Uber and Lyft have pivoted to emphasize the growth of their shared-trip services like UberPOOL and Lyft Line, but Schaller demonstrates that even under the most optimistic scenarios for shared-ride adoption, the net effect of the services is to generate more traffic than a scenario in which they did not exist.


Working against the efficiency of Uber and Lyft is the large proportion of mileage without a paying passenger in the vehicle. For a typical passenger trip of 5.2 miles, a TNC driver travels three miles waiting to get pinged and then going to pick up the fare.


Factor in all the Uber and Lyft trips that are substituting for transit and bicycling, not personal car travel, and the net effect of TNCs — even if half the trips are pooled — is to more than double the motor vehicle mileage that the same set of trips would have generated if TNCs were not available.



Nor is there any indication that Uber and Lyft are exerting downward pressure on personal car ownership in major cities. In seven of the nine regions where the companies’ services are concentrated, car ownership per capita is on the rise.

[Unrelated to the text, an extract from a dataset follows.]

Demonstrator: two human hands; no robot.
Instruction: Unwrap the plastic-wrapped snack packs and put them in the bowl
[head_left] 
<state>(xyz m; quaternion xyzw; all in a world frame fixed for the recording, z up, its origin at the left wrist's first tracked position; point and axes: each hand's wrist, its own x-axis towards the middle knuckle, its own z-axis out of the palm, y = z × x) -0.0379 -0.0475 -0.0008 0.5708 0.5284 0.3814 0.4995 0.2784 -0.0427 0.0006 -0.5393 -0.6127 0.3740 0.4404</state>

In these nine cities, TNC usage skews toward more affluent residents. It’s an option to bypass buses and trains for those who can afford it. Meanwhile, less affluent residents are left with worse options than before, as skyrocketing Uber and Lyft traffic slows down buses and makes bicycling more stressful.

In smaller cities and more rural areas, where transit options are scarcer, poor residents do get relatively more use out of TNCs. But these are not the places where most Uber and Lyft trips are happening.



Schaller’s recommendation is not to regulate TNCs into oblivion. Like taxis, TNCs can serve a useful role without eroding the transit networks that cities depend on. But cities and transit agencies have to exert more influence to prevent TNC-generated traffic from spiraling out of control.


The momentum propelling the growth of TNCs is powerful and unless cities act, the trend could continue long into the future. By the end of this year, the number of trips in TNCs and taxis will outnumber local bus ridership nationwide. Looking a little farther ahead, Schaller sees a long-term risk in allowing current TNC usage patterns to set the template for networks of shared autonomous vehicles. If AV fleets merely replicate the model of car-sized vehicles carrying small numbers of people, cities are in trouble.


To wrest TNC traffic under control, public officials will need to deploy the full suite of policies prioritizing transit and biking relative to driving. Frequent transit service, bus-only lanes, and bike lanes are essential but not sufficient.


Congestion pricing can help bend the curve but would have to charge very high rates to make a dent in TNC traffic in central cities. More direct policies to ratchet down car use and traffic, like eliminating parking requirements, setting aside curb space for commercial deliveries instead of private car storage, and diverting car traffic away from major transit arteries in central cities, will be necessary.


For Uber and Lyft specifically, Schaller says cities should consider limiting the number of vehicles TNCs can operate in central districts at any given time, or mandating higher occupancy rates, both of which would compel the companies to transport people more efficiently where space is precious.


Unless cities want to cede their streets to a modern version of the car-based policies that hollowed out urban areas in the 20th century, doing nothing is not an option.